> _Work to complete_:
Please restate the records that follow exactly, skipping their images.

> _Extracted records_:
- - - - - - -

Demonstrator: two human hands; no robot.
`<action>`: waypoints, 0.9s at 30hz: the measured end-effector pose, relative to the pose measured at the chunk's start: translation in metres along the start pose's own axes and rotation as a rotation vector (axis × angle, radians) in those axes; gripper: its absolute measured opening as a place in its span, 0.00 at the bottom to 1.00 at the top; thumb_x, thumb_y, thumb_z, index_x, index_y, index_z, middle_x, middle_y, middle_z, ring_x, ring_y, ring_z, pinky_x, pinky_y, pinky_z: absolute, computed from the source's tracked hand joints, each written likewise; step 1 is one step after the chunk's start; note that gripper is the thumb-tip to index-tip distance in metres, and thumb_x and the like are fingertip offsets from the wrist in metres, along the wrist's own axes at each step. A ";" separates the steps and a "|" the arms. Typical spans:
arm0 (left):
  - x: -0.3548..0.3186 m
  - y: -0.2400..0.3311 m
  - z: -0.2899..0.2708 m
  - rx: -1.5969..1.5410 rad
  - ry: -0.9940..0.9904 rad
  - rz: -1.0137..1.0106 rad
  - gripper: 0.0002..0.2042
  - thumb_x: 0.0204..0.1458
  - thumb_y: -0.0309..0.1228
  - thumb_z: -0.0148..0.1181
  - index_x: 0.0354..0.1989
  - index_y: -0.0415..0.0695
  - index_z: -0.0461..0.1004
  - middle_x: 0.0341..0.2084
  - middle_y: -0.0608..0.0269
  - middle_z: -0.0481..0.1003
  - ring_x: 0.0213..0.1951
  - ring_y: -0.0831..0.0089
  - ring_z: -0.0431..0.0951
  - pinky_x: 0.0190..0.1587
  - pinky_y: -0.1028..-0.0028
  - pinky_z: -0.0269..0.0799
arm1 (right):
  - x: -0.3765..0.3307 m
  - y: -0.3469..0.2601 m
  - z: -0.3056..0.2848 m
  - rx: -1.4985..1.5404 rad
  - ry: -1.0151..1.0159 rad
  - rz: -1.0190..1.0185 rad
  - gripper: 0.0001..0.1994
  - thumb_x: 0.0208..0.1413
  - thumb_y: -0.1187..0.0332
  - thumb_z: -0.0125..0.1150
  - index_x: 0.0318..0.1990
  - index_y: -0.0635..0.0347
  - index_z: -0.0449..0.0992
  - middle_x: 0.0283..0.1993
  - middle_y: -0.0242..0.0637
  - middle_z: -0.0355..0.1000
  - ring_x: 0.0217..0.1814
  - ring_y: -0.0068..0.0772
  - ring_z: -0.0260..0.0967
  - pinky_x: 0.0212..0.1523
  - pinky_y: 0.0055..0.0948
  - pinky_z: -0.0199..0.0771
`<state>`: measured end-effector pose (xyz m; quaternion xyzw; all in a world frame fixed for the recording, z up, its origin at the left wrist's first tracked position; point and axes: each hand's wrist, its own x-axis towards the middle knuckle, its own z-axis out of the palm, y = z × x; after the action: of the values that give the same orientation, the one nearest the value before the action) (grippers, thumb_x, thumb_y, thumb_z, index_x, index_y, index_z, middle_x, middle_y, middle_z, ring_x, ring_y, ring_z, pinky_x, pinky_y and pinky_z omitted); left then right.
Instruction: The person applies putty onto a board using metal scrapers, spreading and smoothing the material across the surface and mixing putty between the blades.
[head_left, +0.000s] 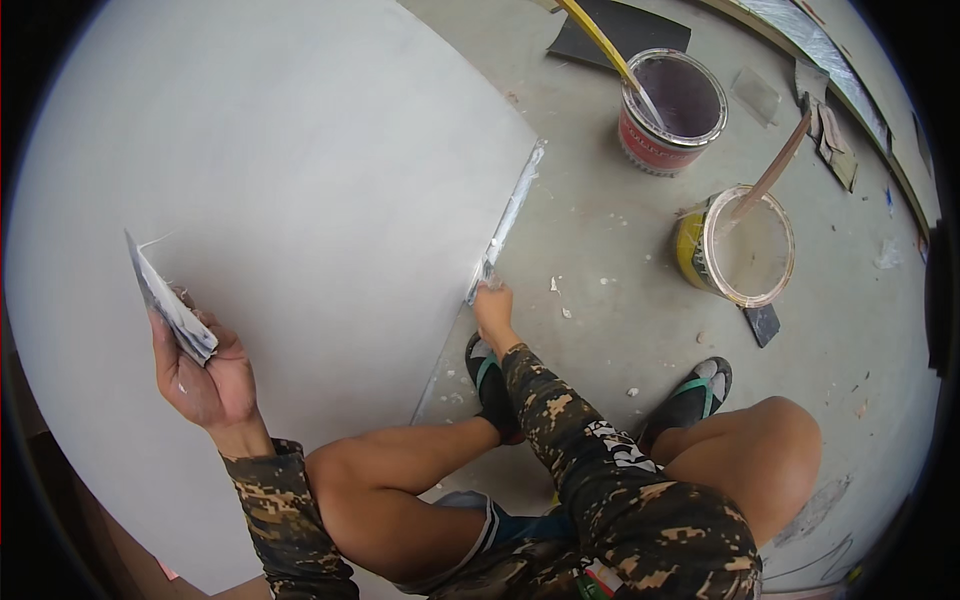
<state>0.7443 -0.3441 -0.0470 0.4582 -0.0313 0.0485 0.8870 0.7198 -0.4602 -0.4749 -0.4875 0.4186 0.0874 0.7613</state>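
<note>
My left hand (225, 375) is raised in front of the white wall panel (330, 130), its fingers closed round a flat metal putty plate (163, 300). White putty is piled on the plate, and smears mark my palm. At the panel's lower right edge, my right hand (494, 312) grips a small putty knife (488, 274), partly hidden by the fingers. The knife touches a strip of wet white putty (515, 205) running along the edge where the panel meets the floor.
To the right stand a red can (657, 148) with a yellow-handled stick and a yellow can (692, 250) of pale paste with a wooden stick. A dark sheet (640, 28) lies behind them. Putty crumbs dot the grey floor (600, 335) near my sandalled feet.
</note>
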 end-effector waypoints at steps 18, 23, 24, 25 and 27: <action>0.007 -0.003 0.008 -0.063 -0.105 -0.039 0.18 0.68 0.30 0.39 0.59 0.30 0.62 0.54 0.44 0.70 0.50 0.59 0.77 0.50 0.67 0.80 | -0.055 0.042 -0.025 -0.242 -0.127 0.072 0.14 0.59 0.69 0.54 0.45 0.74 0.74 0.41 0.58 0.76 0.42 0.51 0.74 0.45 0.38 0.71; 0.000 0.008 0.003 0.069 -0.005 -0.001 0.17 0.68 0.30 0.39 0.57 0.30 0.63 0.50 0.46 0.72 0.45 0.60 0.78 0.45 0.69 0.80 | -0.050 0.050 -0.003 -0.032 -0.113 0.146 0.15 0.58 0.69 0.56 0.45 0.75 0.73 0.40 0.50 0.77 0.44 0.44 0.75 0.44 0.36 0.70; 0.000 0.009 0.003 0.075 -0.001 -0.002 0.17 0.68 0.30 0.39 0.57 0.30 0.63 0.50 0.46 0.72 0.45 0.60 0.78 0.45 0.69 0.80 | -0.049 0.047 0.001 -0.016 -0.088 0.138 0.15 0.59 0.70 0.56 0.47 0.75 0.72 0.36 0.43 0.75 0.39 0.35 0.71 0.39 0.33 0.69; -0.001 0.010 0.002 0.058 -0.008 -0.015 0.17 0.67 0.31 0.41 0.57 0.31 0.65 0.50 0.47 0.73 0.45 0.60 0.79 0.45 0.69 0.81 | -0.047 0.045 0.004 -0.002 -0.062 0.128 0.15 0.60 0.71 0.55 0.49 0.75 0.71 0.33 0.36 0.73 0.34 0.26 0.68 0.33 0.31 0.67; -0.004 0.015 -0.002 0.056 -0.007 -0.028 0.17 0.66 0.31 0.42 0.57 0.32 0.66 0.49 0.48 0.75 0.44 0.60 0.80 0.46 0.69 0.81 | -0.053 0.037 0.009 0.075 -0.129 0.173 0.15 0.60 0.71 0.55 0.51 0.74 0.70 0.35 0.38 0.73 0.35 0.27 0.68 0.35 0.31 0.67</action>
<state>0.7387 -0.3343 -0.0367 0.4832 -0.0265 0.0353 0.8744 0.6718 -0.4196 -0.4597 -0.4141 0.4123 0.1680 0.7939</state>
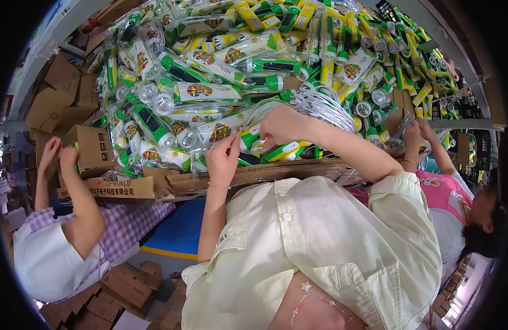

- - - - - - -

> _The answer_:
Demonstrator: two human hands; no robot.
`<action>`: waypoints, 0.9s at 30hz: the measured end-effector pose, relative to the pose measured at the chunk's start: translation in metres along the start pose's own axes and rotation as a rotation vector (axis × angle, radians) in those axes; gripper: its absolute measured opening as a place in its span, 0.00 at the bottom to 1.00 at the top; thumb_x, thumb_y, thumb_z, index_x, index_y, index_z, middle_x, middle_y, middle_z, ring_x, ring_y, ring_z, pinky_x, pinky_y, pinky_z: absolute, computed from the source's tracked hand joints, each written likewise; step 1 is one step after the chunk's start; note that gripper is the thumb-tip to index-tip distance in metres, and thumb_x and the like are fingertip offsets from the wrist in metres, along the wrist's own axes at each step. A ";" separates the steps and a "|" the arms. Typical spans:
arm0 (left):
  - x: -0.3548..0.3186 m
  - y: -0.2400..0.3311 m
  - z: -0.2899..0.2708 m
  - rx: -1.5969..1.5410 rad
  - ry: -0.9940..0.9904 rad
  - rz: -1.0137..1.0106 rad
  - gripper: 0.0002..0.2042
  - thumb_x: 0.0204..0.1458
  - thumb_y: -0.0309..0.1228
  - thumb_z: -0.0148..0.1181
  - index_x: 0.0354..0.1989
  - index_y: -0.0415..0.0695
  - index_z: -0.0461..0.1004
  - middle_x: 0.0341..0.2084
  - middle_y: -0.0608..0.0269
  - middle_z: -0.0481..0.1003
  - ring_x: 0.0213..0.1951
  - ring_y: -0.0831..0.0089
  - ring_z: -0.0431..0.0951
  - pinky_x: 0.0190..0.1587
  - pinky_y: -0.1028..-0.0028
  - pinky_z: -0.0269..0.0799
arm1 (right):
  - x: -0.3765..0.3307 m
  - y: -0.3469..0.2601 m
  - z: -0.3056..0.2848 m
  - rx: -1.4985..1.5404 rad
  - ry: -1.0151..1.0159 rad
  - rz: -1.0190..1.0185 rad
  - gripper: 0.0001..0.1994
  - thumb_x: 0.0208..0.1413
  - thumb_y: -0.1187..0.0332
  - thumb_z: -0.0125..0.1150
  - index_x: 0.0318..0.1990
  - index_y: -0.0635..0.0347
  - index_z: -0.0449..0.0992
  - middle_x: 0.0283..0.1993
  - middle_y: -0.0242..0.0637
  - middle_z: -0.0355..0.1000
  - ring_x: 0.0217..0.1814
  - ring_y: -0.0068..0.0772
  - ring_z: -0.0260..0.0967
  - pinky_x: 0.0212..0.1523
  - pinky_y: 0.0055..0.0948
  - pinky_z: -0.0199..0.0771
`<state>`: measured end-effector pose (xyz m; quaternion xyzw; all in a world frame fixed for the recording, z up, its origin at the left wrist's first tracked position; point and axes: each hand's wrist, its own x-axis towards the middle knuckle, its own z-axis out of the palm, y = z × x; after the action: of the values that give the same orientation, the one nearest the value before the action) (grippers, thumb_x, thumb_y, thumb_z, index_x, index_y, index_z, middle_x, middle_y, middle_z, ring_x, ring_y, ring_z, pinky_x, pinky_y and pinky_z omitted); left then right.
Instruction: The person applies putty onto a board using metal scrapers, spreading and smoothing the material across the surface and mixing putty between the blades.
[head_left, +0.000s] 
<state>0.7443 -0.3441 -0.0470 0.4582 -0.0313 0.0485 0.8870 0.7198 -0.4602 -0.4749 -0.4875 0.4186 0.0874 0.7613</state>
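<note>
My left hand (225, 375) is raised in front of the white wall panel (330, 130), its fingers closed round a flat metal putty plate (163, 300). White putty is piled on the plate, and smears mark my palm. At the panel's lower right edge, my right hand (494, 312) grips a small putty knife (488, 274), partly hidden by the fingers. The knife touches a strip of wet white putty (515, 205) running along the edge where the panel meets the floor.
To the right stand a red can (657, 148) with a yellow-handled stick and a yellow can (692, 250) of pale paste with a wooden stick. A dark sheet (640, 28) lies behind them. Putty crumbs dot the grey floor (600, 335) near my sandalled feet.
</note>
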 end-effector waypoints at steps 18, 23, 24, 25 and 27: <action>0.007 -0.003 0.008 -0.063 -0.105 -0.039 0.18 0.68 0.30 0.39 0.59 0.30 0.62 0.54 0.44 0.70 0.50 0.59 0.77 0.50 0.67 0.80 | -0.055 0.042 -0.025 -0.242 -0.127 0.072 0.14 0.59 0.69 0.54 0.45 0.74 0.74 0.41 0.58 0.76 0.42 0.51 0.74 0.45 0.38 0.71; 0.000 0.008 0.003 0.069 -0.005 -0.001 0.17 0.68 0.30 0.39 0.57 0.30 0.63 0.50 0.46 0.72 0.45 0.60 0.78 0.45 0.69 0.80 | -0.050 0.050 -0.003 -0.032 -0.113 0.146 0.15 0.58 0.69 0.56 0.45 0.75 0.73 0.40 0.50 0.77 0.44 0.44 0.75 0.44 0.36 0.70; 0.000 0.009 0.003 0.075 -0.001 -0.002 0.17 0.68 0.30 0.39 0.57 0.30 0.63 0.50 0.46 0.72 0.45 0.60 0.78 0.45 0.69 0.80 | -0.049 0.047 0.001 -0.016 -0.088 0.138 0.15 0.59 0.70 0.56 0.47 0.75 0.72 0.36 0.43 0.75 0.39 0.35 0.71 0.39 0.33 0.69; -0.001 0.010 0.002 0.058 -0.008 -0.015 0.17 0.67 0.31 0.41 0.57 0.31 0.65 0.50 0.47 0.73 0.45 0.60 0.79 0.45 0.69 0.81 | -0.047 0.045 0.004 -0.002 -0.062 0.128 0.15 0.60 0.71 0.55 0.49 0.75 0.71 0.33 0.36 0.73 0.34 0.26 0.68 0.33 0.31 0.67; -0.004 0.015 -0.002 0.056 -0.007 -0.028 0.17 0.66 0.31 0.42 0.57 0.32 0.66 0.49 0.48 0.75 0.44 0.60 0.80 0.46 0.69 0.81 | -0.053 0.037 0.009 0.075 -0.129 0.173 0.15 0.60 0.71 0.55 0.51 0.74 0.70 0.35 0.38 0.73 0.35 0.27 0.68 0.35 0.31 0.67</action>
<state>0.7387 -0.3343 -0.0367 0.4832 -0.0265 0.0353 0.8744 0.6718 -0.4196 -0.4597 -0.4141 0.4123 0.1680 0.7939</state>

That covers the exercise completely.